# new meeces



## jo65 (Sep 22, 2009)

I will shortly be adopting some does who are but fuzzies at the moment. I was wondering if people had any top tips on how to successfully integrate them with my existing 2 does. Many thanks.


----------



## moustress (Sep 25, 2009)

After the quarantine, throw them a mixer with treats and combine the bedding in the two cages while they are out; then sneak them into one tank while they are all snacked out. You should have a separate tank for quarantining them in, in any case, for the recommended period (3 weeks in this neck of the woods.) Does often, but not always, accept newcomers with a lot of sniffing and a little squeaking, as I'm sure you know.


----------



## jo65 (Sep 22, 2009)

Thanks for that Mousetress - I will definitely follow your advice. I am so looking forward to bringing the girls home and obviously want them to get on with my older does. Hopefully it wont be too long before they too are banging on the side of the cage waiting impatiently for a yoghurt drop, or exercising in their x-treme wheel at 3am (oh the joys of motherhood).


----------



## Jack Garcia (Oct 9, 2009)

Even if they argue and squeak for a few hours or a night, as long as nobody brings blood they will be ok.


----------



## WillowDragon (Jan 7, 2009)

Aslong as its not seriously blood, i've had does nick ears and tails when argueing over dominance.

Willow xx


----------



## jo65 (Sep 22, 2009)

Thanks for all the tips. I shall see how the land lies whilst they are in quarantine. My dominant doe is bossy but quite maternal as she tried to help one of my late does during her pregnancy. The other one is adventurous and quite laid back unless food is involved cos she is 'fat mouse'.


----------



## jo65 (Sep 22, 2009)

Just to let you know that my new girls arrived this lunchtime so at the moment, in quarantine, we have Juno, Cybele, Selene, Luna, Nicneven (Nicci) and Morrigan (Mori). They seem to be settling in well and eating and drinking lots.


----------



## ian (Oct 3, 2008)

Some of my pet does have mythology names, it started with Juno after I loved the film.
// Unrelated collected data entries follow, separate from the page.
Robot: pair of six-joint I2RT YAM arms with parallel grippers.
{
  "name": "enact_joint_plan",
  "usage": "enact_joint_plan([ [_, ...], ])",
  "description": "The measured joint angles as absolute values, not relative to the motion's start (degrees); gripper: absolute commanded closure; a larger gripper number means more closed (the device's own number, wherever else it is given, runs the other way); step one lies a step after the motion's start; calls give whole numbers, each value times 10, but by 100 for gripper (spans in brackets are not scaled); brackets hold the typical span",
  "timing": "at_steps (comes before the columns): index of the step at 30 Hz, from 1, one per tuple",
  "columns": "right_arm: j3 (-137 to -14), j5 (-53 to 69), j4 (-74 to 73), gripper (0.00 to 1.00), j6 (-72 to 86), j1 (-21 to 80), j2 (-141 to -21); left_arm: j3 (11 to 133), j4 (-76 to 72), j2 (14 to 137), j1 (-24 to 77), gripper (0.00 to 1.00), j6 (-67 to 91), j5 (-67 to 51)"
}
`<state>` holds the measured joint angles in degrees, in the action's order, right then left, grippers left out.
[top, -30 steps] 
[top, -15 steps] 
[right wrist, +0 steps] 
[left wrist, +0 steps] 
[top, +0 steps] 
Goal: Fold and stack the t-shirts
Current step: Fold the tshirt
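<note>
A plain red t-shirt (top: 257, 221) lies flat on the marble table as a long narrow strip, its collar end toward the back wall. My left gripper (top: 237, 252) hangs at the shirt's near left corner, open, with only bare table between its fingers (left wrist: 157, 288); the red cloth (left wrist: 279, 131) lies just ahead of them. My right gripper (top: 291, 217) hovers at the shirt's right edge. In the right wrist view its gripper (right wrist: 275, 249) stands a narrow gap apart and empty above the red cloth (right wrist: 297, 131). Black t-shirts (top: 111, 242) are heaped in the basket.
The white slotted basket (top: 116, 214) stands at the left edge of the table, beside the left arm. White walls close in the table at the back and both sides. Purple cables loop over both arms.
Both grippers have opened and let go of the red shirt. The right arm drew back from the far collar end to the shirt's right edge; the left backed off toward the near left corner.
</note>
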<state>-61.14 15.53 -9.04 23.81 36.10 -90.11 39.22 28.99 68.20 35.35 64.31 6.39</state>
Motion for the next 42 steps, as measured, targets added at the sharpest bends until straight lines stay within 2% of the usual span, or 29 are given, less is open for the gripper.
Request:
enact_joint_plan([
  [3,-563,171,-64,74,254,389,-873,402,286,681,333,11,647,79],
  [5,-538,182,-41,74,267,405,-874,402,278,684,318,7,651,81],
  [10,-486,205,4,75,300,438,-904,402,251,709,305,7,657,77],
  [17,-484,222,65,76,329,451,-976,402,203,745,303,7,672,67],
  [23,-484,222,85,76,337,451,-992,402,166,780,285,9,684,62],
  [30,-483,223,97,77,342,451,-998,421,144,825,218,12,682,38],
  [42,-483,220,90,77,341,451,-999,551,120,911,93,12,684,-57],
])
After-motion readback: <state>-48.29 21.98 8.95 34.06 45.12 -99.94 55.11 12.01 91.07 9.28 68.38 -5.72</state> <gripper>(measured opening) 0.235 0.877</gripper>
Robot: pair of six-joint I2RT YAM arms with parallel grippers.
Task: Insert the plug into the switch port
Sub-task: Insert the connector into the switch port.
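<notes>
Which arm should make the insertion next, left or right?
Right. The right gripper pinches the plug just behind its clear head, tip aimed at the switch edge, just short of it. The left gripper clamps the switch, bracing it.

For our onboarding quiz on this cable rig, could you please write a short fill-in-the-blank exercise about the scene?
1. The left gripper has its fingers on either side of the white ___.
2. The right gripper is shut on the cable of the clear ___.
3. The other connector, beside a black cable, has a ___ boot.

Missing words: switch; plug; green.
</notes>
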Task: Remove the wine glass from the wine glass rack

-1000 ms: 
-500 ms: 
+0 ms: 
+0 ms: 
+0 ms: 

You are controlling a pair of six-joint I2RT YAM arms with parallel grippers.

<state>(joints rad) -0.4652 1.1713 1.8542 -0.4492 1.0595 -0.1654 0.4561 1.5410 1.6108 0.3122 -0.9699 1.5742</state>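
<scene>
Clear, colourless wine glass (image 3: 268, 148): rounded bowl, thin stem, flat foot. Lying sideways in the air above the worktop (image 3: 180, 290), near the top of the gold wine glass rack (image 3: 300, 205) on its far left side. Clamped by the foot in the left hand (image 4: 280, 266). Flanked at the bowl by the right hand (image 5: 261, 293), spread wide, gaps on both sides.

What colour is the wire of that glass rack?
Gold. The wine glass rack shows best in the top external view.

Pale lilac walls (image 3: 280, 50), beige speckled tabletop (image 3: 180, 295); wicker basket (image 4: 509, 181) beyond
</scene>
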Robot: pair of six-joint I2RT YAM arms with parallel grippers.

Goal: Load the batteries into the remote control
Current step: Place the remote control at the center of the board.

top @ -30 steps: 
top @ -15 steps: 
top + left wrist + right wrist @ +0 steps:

Now I have a Hera, Gaia and Perspehone. Good names 

Good luck with the introduction, I move my does around all the time and never have any issues, they generally dont take to kindly to being introduced to the bucks. The does make a lot of noise but they quickly sort out who is the boss and settle down, when they meet a buck they usually make noise and then attack, the stud bucks I have have to be very dominant to protect themselves,!


----------



## WillowDragon (Jan 7, 2009)

I have a Clotho, Lachesis and Atropos (The Three Fates) and a Hera! hehe

Willow xx


----------



## jo65 (Sep 22, 2009)

The newbies join my existing two - Circe and Hecate (C.C. and Hecky) and the two I lost were Cerridwen and Minerva, so they have always had goddess names. I am a Pagan and chose the names that are associated with the feminine aspects such as moon goddesses and subsequently the triple aspects:- mother, maiden and crone goddesses. The easiest one of the new batch to name was Nicneven because she stood out as a 'Daughter of Frenzy' particularly around the food bowl lol.


----------



## ian (Oct 3, 2008)

I am more interested in Greek myhtology, some of the gods and goddesses must cross over into pagan religions too.


----------



## jo65 (Sep 22, 2009)

Oh yeah they do - Selene is the Greek moon goddess and Luna is her Roman counterpart. Juno is the Roman counterpart of the Greek Hera and of course the Egyptians, Celts etc have their own personifications. Lets just say that there are a wealth of names to go at. If ever I run out there is always the option of naming them after the varying line ups of the Sugarbabes heh heh heh


----------